INSTRUCTIONS FOR THE TASK: Return all lines below containing the word "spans".

[Recorded data]
━━━━
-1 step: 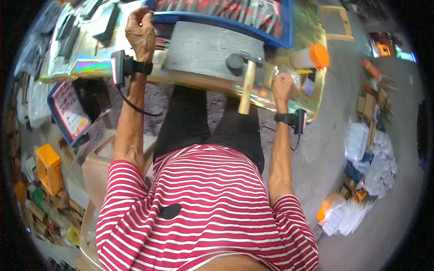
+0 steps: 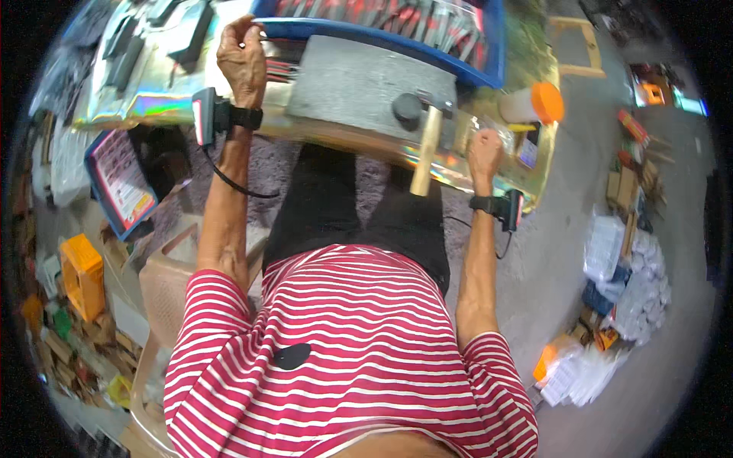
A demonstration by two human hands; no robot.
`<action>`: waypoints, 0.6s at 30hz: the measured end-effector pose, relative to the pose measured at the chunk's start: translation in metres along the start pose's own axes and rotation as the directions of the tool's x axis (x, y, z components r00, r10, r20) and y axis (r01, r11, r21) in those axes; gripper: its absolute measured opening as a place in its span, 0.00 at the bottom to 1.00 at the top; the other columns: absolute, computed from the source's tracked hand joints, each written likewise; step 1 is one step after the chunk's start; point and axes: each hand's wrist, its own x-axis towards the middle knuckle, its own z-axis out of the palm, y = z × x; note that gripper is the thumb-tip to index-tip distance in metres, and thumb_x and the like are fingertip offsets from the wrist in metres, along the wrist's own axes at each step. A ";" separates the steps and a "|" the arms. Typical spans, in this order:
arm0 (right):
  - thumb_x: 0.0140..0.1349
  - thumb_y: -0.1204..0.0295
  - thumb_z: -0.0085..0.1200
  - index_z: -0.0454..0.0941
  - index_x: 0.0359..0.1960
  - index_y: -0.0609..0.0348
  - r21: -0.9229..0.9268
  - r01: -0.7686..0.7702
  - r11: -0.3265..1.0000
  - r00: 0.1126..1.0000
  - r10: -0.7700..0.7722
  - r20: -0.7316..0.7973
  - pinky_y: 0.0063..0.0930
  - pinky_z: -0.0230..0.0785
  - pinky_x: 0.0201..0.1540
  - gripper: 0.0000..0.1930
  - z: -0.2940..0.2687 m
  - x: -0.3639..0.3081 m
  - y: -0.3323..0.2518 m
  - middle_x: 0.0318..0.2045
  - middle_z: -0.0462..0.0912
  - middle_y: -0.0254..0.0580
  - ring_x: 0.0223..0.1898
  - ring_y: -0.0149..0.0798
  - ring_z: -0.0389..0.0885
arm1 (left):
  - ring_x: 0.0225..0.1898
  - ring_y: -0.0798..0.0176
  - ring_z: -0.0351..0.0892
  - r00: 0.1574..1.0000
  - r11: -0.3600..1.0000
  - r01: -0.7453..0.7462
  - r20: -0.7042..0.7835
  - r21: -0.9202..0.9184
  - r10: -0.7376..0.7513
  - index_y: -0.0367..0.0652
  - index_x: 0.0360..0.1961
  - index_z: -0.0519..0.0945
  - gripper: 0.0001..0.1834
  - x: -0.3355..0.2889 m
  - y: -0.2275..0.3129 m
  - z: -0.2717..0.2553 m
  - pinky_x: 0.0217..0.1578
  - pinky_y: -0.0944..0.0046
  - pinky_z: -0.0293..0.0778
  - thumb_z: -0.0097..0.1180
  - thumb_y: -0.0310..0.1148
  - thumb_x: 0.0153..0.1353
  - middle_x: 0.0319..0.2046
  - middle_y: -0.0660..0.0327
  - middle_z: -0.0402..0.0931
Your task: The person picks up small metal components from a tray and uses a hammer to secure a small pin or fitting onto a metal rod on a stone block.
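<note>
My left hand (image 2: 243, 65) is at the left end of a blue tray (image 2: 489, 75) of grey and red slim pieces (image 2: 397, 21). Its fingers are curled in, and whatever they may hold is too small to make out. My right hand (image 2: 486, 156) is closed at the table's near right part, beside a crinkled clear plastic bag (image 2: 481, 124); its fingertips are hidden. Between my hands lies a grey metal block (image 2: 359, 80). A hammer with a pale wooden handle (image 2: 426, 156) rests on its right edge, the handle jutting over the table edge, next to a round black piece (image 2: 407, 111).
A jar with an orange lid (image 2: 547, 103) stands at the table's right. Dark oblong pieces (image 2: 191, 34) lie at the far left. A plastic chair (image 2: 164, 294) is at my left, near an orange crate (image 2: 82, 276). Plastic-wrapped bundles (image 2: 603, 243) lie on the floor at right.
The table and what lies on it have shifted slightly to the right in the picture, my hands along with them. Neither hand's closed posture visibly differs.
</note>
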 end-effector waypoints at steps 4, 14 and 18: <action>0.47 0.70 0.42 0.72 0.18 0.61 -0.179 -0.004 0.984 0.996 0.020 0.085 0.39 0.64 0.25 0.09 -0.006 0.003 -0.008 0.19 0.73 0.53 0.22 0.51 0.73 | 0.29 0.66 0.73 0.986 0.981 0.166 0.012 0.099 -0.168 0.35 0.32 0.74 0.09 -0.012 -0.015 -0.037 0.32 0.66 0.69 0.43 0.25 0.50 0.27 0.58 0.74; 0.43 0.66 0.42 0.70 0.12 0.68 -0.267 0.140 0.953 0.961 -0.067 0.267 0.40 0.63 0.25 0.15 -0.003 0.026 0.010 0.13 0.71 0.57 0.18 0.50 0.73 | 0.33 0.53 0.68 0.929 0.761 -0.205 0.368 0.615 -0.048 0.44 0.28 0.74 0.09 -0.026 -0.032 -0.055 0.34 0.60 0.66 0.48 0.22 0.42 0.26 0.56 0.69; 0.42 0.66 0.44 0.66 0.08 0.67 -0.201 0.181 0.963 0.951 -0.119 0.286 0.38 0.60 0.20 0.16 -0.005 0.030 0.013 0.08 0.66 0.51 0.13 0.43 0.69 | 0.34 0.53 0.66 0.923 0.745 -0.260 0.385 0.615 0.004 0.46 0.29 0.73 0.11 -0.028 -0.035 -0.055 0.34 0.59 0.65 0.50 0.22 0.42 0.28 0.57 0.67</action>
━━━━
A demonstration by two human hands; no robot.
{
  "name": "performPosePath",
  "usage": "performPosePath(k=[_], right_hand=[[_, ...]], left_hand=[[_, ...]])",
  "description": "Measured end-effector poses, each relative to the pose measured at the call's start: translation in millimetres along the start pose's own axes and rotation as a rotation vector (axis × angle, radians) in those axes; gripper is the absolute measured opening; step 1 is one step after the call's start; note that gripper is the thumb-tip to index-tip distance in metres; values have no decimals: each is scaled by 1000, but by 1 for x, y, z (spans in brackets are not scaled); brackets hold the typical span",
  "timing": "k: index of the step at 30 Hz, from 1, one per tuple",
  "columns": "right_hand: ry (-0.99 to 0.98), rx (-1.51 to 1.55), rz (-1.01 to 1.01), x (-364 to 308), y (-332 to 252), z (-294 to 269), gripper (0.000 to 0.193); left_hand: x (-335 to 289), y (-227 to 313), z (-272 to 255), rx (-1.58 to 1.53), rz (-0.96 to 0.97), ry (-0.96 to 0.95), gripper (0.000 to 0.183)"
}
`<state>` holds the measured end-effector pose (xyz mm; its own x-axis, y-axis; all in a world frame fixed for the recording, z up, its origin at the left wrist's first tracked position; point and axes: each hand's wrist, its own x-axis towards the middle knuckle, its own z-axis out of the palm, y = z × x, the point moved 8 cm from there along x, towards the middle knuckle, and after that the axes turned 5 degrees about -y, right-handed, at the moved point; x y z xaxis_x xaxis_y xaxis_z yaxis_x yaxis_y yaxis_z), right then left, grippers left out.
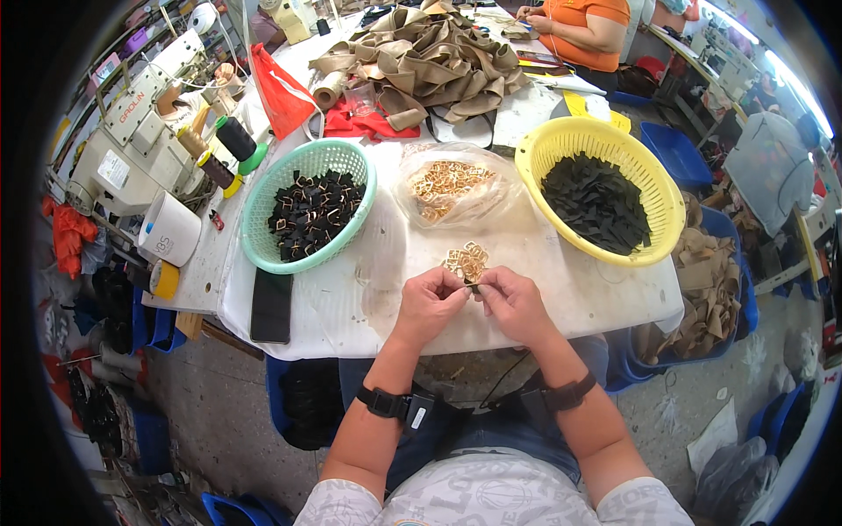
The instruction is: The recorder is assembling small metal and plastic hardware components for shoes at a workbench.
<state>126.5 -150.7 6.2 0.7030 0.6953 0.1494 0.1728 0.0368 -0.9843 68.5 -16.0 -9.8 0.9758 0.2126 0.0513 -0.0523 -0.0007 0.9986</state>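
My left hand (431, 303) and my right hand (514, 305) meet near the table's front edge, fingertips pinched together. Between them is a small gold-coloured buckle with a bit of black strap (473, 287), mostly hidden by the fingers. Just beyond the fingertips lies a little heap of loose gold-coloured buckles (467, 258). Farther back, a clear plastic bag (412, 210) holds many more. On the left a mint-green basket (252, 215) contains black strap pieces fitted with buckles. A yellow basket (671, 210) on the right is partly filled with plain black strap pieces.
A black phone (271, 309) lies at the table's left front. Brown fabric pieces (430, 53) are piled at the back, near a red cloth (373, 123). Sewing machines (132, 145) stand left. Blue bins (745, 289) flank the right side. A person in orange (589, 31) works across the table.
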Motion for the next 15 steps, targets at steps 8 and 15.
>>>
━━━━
SOLUTION BELOW:
`<action>`: waypoints, 0.6s at 30hz: the measured end-effector pose, relative to the pose measured at the chunk's start: translation in metres along the start pose's own axes and rotation as the directions of the tool's x axis (x, y, z components r00, r10, r20) and y axis (r01, r11, r21) in those axes; gripper: its absolute measured opening as a place in its span, 0.00 at the bottom to 1.00 at the top; the other columns: absolute, computed from the source's tracked hand joints, each written likewise; step 1 is one step after the chunk's start; point and axes: each hand's wrist, its own x-axis towards the middle knuckle, its own z-axis out of the palm, y = z × x; note that gripper is the thumb-tip to index-tip distance in metres, and thumb_x and the like are fingertip offsets from the wrist in metres, along the wrist's own axes at each step. A ";" separates the steps and a "|" the arms. Typical spans, in this order:
  "description": "Measured end-effector poses, each relative to the pose measured at the call's start: translation in millimetres along the start pose's own axes and rotation as a rotation vector (axis × angle, radians) in those axes; gripper is the absolute measured opening; step 1 is one step after the call's start; note that gripper is the thumb-tip to index-tip distance in metres; values have no decimals: each is scaled by 1000, but by 1 for x, y, z (spans in brackets are not scaled); brackets hold the typical span",

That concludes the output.